Daycare can be a brutal start for some of our society’s youngest and most vulnerable people.
A University of California, Riverside, study found that 16% of autistic children – roughly one in six – are expelled from preschool programs, with the average age of rejected children being only 3.3 years old. The consequences for these children were chilling. Once they entered kindergarten, previously expelled children faced more conflict with and dependency on their teachers, among other difficulties, the study found.
“It's shocking,” said the study’s lead author, Jan Blacher, a distinguished research professor both in the UC Riverside School of Education and in the UCLA Department of Psychology. “These little kids were asked to leave school because they demonstrated behaviors directly related to their autism. So, they were being expelled from preschool for the very problems that they needed school for.”
Autism characteristics, including difficulty with social communication and some repetitive behaviors, can be misinterpreted as forms of misbehavior, making autistic children more vulnerable to expulsions, the researchers found. Additionally, teachers may miss children’s non-verbal attempts to communicate their needs, which heightens children’s anxiety and can result in temper tantrums at such a young age.
“These are very young children who have no idea why they are being asked to leave school. And it leaves the kids in kind of a quandary,” Blacher said.
Blacher and her co-author, Abbey Eisenhower, a professor at the University of Massachusetts-Boston in the Department of Psychology, based their findings pertaining to expulsion on reports by parents of 203 autistic children. Their paper, “Preschool and Child-Care Expulsion: Is it Elevated for Autistic Children?,” was published in the journal Exceptional Children.
The autistic children were overwhelmingly expelled for behavioral issues.
“Teachers saw them as a problem but didn't understand that the problem was indicative of a disability, or something more systemic, that actually needed to be dealt with,” Blacher said.
“Many of the expelled children were not identified as having a special need. That suggests to us that it never occurred to the teachers to refer them for assessment. So, part of it is a lack of teacher awareness of the prevalence of autism, and how it manifests in a very young age. Had they understood autism, they might have been inspired to deal with it, and say, ‘Maybe I should have this child assessed.’”
Blacher and Eisenhower also found expulsion rates were higher at privately owned daycare centers, suggesting a greater need for policies and practices supporting inclusion in private settings.

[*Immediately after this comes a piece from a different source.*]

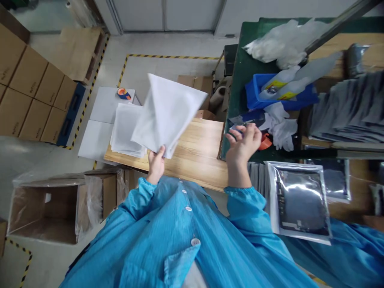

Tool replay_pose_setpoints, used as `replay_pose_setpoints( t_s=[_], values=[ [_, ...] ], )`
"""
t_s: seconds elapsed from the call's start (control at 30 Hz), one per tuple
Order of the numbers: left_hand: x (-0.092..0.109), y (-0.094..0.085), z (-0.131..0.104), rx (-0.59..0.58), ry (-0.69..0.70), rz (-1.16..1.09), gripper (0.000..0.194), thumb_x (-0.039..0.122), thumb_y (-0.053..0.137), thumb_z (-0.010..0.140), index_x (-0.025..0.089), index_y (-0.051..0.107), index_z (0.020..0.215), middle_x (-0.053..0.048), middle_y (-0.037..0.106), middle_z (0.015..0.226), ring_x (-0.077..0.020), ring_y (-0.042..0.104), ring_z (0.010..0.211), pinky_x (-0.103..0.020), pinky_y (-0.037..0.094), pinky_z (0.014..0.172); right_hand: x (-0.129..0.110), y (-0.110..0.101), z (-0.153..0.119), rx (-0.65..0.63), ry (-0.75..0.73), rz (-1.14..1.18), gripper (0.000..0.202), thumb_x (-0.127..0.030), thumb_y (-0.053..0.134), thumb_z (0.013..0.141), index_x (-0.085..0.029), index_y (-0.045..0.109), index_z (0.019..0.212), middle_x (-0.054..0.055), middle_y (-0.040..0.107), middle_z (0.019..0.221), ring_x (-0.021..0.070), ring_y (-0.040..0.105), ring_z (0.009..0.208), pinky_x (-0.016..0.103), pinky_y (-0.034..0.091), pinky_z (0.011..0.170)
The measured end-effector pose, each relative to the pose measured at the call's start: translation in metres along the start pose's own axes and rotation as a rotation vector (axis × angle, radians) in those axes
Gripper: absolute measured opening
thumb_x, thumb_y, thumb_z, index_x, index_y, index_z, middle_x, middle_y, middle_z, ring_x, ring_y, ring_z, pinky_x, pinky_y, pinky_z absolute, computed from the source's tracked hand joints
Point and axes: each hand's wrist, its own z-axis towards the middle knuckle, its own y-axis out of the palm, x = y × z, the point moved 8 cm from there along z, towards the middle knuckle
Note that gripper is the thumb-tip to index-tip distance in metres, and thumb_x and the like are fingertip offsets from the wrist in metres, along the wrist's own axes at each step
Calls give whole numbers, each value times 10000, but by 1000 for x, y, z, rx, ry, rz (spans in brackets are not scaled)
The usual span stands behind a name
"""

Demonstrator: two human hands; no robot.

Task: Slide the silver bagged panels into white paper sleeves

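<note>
My left hand (156, 164) grips a sheaf of thin white sheets (171, 110) by its lower corner, thumb on top. The upper sheet fans out at an angle, and I cannot tell whether these are paper or foam. Below them is a wooden tabletop (201, 152), with a stack of similar white sheets (127, 128) at its left end. My right hand (244, 146) is raised by the edge of the green table (232, 106), palm up, fingers apart and loosely bent, holding nothing visible. White gloves (280, 124) and an orange item (265, 142) lie just beyond it.
A blue bin (252, 94) with bottles stands on the green table, near plastic bags (288, 42). Silvery packets (348, 108) are stacked right; a bagged panel (300, 200) is lower. Cartons (36, 84), an open box (45, 212) and a tape roll (123, 94) are left.
</note>
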Motion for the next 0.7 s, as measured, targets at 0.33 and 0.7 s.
replay_pose_setpoints(
  t_s=[0.33, 0.7],
  values=[
    [64, -99, 106, 433, 38, 92, 186, 163, 754, 1081, 180, 618, 956, -44, 786, 1011, -113, 765, 1048, -267, 609, 1021, 94, -135, -77, -99, 369, -318, 658, -743, 941, 662, -214, 715, 982, 53, 794, 889, 163, 770, 670, 254, 651, 575],
    [-57, 14, 0, -82, 112, 586, 330, 463, 548, 1140, 272, 434, 897, 20, 487, 861, -178, 557, 986, -364, 390, 944, -85, -377, -54, 210, 204, -402, 304, -643, 897, 720, -386, 867, 878, 178, 755, 937, 373, 803, 821, 685, 638, 858]
  ],
)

Their alarming finding on daycare expulsions stemmed from a larger project, called Smooth Sailing, funded by a $1.4 million grant from the Institute of Education Science to develop methods to improve the education of preschool and early grade autistic children. They have since conducted a pilot study (a randomized controlled trial) of a new autism-affirming intervention to help teachers better understand and help children with autism in general education classes. This work will be published in a forthcoming paper.
Blacher and Eisenhower are seeking additional funding for their Smooth Sailing inventions to be adopted by preschool and early childhood educators. Such interventions forge better relations between autistic students and their teachers, Blacher said.
“Kids who have good relationships with their teachers in early childhood settings do better academically, socially, and emotionally. They are less likely to be asked to leave school, and in high school, they are more likely to get better grades and graduate.”